The one argument passed to the script is the location of the R file that contains library(mypackage) or require(mypackage) commands (each on a separate line). The script will determine whether or not each required package is installed, and if it is not, the package will be installed from CRAN.

The first few lines simply check to make sure that a single argument is provided. If not, a usage reminder is echoed and the script exits. Otherwise, the argument is saved so that it is available in the variable $file.

if [ $# -ne 1 ]; then
  echo $0: usage: installAllRPackages.bash file
  exit 1
fi

file=$1

The next set of lines creates three temporary files in the ‘~/tmp’ directory (it must exist!) and sets a trap to delete them on exit.

tempfile() {
  tempprefix=$(basename "$0")
  mktemp ~/tmp/${tempprefix}.XXXXXX
}

TMP1=$(tempfile)
TMP2=$(tempfile)
TMP3=$(tempfile)

trap 'rm -f $TMP1 $TMP2 $TMP3' EXIT

The next two lines employ grep to search the R file for library and require commands, placing any lines containing the commands in the temporary file $TMP1.

grep library $file >> $TMP1
grep require $file >> $TMP1

Then, awk is used to extract the name of each package by looking inside the parenthesis on each line of the $TMP1 file. The end result is a $TMP2 file that contains the name of an R package on each line.

awk -F "[()]" '{ for (i=2; i<NF; i+=2) print $i }' $TMP1 >> $TMP2

The real meat of the script is in the final while loop. In each iteration of the loop, a package name is extracted from $TMP2 and stored in the variable $p. We will reuse the $TMP3 file, so we empty it with the truncate command at the start of each loop. Also inside the loop, the command

sudo su - -c "R -q -e \"is.element('$p', installed.packages()[,1])\"" >> $TMP3 

calls R to check to see if the package name is an element of the array returned from the installed.packages() command. The result is stored in the file $TMP3. If the R command returns [1] TRUE, then on to the next package. Otherwise, the package is installed.
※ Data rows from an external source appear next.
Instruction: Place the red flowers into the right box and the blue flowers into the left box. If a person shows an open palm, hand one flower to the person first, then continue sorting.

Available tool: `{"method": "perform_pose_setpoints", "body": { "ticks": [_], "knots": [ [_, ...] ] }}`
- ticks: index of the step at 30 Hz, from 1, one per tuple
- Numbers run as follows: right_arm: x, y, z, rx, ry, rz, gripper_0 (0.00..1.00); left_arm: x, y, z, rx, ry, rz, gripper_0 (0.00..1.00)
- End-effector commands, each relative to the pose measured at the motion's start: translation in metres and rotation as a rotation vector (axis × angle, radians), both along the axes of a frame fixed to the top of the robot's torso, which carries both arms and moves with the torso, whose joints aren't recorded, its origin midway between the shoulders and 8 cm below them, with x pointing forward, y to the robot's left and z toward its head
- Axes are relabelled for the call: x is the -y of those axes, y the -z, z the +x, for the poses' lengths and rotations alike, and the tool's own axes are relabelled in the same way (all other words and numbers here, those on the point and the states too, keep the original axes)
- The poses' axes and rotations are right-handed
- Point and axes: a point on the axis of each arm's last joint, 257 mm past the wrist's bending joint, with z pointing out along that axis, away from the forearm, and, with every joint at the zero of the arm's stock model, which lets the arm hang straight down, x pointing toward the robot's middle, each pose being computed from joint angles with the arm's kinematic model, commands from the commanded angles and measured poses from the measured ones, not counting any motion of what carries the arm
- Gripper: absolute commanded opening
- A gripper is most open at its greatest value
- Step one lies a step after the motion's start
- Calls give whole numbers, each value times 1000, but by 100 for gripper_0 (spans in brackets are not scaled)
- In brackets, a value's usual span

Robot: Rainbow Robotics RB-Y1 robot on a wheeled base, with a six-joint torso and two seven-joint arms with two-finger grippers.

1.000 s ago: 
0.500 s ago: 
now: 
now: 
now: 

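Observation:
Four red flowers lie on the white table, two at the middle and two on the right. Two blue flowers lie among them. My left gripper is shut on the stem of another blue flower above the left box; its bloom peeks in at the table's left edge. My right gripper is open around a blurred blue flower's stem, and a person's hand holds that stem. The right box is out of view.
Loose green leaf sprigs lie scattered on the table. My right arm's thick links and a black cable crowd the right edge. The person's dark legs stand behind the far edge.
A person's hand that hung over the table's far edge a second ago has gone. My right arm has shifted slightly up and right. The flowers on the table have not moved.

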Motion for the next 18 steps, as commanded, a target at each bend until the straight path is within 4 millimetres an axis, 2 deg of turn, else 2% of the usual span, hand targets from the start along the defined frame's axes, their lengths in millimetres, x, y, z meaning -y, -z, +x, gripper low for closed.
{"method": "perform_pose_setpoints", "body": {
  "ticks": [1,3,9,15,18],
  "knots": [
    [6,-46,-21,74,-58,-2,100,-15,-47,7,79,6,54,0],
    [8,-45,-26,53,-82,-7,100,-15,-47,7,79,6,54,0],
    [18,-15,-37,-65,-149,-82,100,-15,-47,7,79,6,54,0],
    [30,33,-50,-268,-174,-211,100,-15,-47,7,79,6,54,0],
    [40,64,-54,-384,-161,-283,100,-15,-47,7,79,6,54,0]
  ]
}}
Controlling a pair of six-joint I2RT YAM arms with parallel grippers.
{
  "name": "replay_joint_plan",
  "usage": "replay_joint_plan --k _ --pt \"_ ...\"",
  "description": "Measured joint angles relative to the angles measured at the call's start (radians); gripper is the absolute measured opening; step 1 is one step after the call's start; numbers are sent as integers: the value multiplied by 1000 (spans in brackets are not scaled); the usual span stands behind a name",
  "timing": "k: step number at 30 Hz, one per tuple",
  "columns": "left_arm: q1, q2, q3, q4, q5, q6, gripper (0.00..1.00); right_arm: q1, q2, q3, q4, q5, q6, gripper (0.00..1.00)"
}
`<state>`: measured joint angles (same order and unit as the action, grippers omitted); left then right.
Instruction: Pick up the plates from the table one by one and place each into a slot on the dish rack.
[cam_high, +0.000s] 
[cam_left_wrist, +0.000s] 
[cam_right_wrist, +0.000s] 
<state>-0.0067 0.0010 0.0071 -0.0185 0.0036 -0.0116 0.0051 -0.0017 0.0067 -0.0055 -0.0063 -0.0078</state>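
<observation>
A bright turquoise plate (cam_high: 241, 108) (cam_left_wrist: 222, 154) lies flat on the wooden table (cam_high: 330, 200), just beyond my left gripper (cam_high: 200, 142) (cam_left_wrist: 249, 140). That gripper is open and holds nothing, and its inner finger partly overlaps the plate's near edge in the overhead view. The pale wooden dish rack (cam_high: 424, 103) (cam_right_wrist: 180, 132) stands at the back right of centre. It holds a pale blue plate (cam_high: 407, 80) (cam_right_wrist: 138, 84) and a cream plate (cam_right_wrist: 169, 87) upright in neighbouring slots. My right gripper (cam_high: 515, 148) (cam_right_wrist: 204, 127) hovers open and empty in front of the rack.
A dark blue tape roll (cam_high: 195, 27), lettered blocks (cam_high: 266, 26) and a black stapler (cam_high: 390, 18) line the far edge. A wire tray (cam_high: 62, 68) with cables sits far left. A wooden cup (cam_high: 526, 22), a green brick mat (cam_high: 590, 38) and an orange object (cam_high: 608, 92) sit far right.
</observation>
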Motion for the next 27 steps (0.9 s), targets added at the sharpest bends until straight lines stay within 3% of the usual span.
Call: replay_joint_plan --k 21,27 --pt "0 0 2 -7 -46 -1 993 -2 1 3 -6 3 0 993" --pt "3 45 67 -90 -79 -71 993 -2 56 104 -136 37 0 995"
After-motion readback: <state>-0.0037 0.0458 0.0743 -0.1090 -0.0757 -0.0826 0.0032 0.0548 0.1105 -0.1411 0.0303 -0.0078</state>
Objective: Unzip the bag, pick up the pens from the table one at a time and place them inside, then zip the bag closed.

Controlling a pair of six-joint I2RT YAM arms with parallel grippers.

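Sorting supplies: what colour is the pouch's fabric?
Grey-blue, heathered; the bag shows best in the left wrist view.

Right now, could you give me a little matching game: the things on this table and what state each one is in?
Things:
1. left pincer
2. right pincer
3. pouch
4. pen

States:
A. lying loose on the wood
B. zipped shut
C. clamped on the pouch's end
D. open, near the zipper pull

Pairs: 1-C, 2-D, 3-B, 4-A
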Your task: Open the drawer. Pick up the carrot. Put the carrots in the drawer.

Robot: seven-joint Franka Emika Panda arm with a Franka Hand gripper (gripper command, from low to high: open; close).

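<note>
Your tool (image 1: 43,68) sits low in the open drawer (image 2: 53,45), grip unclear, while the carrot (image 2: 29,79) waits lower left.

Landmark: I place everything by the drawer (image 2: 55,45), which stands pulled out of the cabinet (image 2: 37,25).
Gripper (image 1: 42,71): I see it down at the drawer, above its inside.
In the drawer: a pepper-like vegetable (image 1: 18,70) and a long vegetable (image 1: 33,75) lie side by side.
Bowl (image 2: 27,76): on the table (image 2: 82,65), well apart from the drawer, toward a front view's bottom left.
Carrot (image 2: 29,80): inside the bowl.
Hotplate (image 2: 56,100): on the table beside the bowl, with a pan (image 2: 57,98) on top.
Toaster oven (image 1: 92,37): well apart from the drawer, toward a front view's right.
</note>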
The entire while loop:

while read p; do
  truncate -s 0 $TMP3
  sudo su - -c "R -q -e \"is.element('$p', installed.packages()[,1])\"" >> $TMP3 
  if grep -Fxq "[1] TRUE" $TMP3
  then
    echo "$p package already installed"
  else
    echo "installing $p package"
    sudo su - -c "R -q -e \"install.packages('$p', repos='http://cran.rstudio.com/')\""
  fi
done <$TMP2
  1. Note that I added the -q argument to suppress printing of the startup message.